XPS, Chemical Mapping
In 1905 Albert Einstein received the Nobel Prize in Physics for his quantum mechanical interpretation of the photoelectric effect. Based on the results of Heinrich Hertz and Max Planck about the nature of light being an electromagnetic wave and about the general existence of discrete energy portions, nowadays named “quantum”, this has been a big step for basic science. At this time nobody knew, that this will evolve into the most important method for non-destructive surface chemical analysis. To reach this understanding the development of energy dispersive electron analyzers had been necessary. Thus it took several decades until Kai Siegbahn developed and experimentally realized the first experiment of this kind in the late 1960s, again resulting in a Nobel Prize in Physics. By excitation of electrons from solid samples using characteristic X-rays and detecting the number of photoelectrons in dependence of their kinetic energies it became possible to use the element specific electron energies to derive the chemical
composition of sample surfaces without destroying them.

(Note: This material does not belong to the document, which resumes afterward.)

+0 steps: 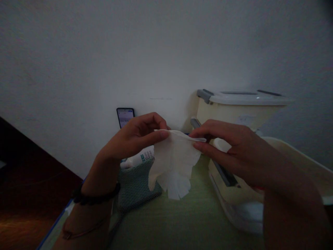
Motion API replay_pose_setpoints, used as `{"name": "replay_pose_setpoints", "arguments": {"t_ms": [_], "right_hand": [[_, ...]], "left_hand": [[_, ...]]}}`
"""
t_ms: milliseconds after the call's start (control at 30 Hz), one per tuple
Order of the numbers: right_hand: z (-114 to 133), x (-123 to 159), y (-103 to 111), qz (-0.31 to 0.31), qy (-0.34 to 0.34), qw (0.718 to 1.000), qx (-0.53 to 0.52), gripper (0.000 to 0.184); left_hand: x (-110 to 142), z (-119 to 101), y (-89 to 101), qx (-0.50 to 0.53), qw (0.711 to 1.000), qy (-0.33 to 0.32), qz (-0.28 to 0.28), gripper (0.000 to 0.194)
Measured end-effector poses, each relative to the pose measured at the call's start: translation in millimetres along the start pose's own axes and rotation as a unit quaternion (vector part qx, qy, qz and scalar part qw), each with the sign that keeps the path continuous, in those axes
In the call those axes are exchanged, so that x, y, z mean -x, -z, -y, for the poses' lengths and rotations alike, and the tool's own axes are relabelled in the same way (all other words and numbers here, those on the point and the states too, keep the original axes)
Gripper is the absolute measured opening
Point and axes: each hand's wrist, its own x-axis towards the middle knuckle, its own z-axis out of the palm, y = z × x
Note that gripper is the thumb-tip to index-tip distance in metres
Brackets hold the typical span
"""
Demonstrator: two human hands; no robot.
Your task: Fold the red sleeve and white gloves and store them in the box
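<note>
A thin white disposable glove (174, 159) hangs between my two hands, its cuff at the top and its fingers dangling down. My left hand (140, 135) pinches the left side of the cuff between thumb and fingertips. On the right, my right hand (221, 139) grips the other end of the cuff, which is pulled fairly straight. Behind the glove stands a teal woven pouch (135, 184) with a white tube or bottle (140, 157) sticking out of it. The glove covers part of both.
A phone (125, 117) leans upright against the wall (156, 52). To the right, a cream storage bin (229, 114) with a lid and grey latches stands beside an open container (299, 152). All rest on a pale green table (187, 222), whose edge shows at lower left.
</note>
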Motion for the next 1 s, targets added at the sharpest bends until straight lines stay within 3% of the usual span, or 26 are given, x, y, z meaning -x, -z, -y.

He named the method Electron Spectroscopy for Chemical Analysis, or in short ESCA. The global success of X-ray Photoelectron Spectroscopy (XPS) is a result of the development of methods for reliable and precise quantification of ESCA data with an elemental detection limit of <1% in the uppermost surface layers. Elemental chemical mapping is possible by energy filtered imaging or mapping of the respective surface.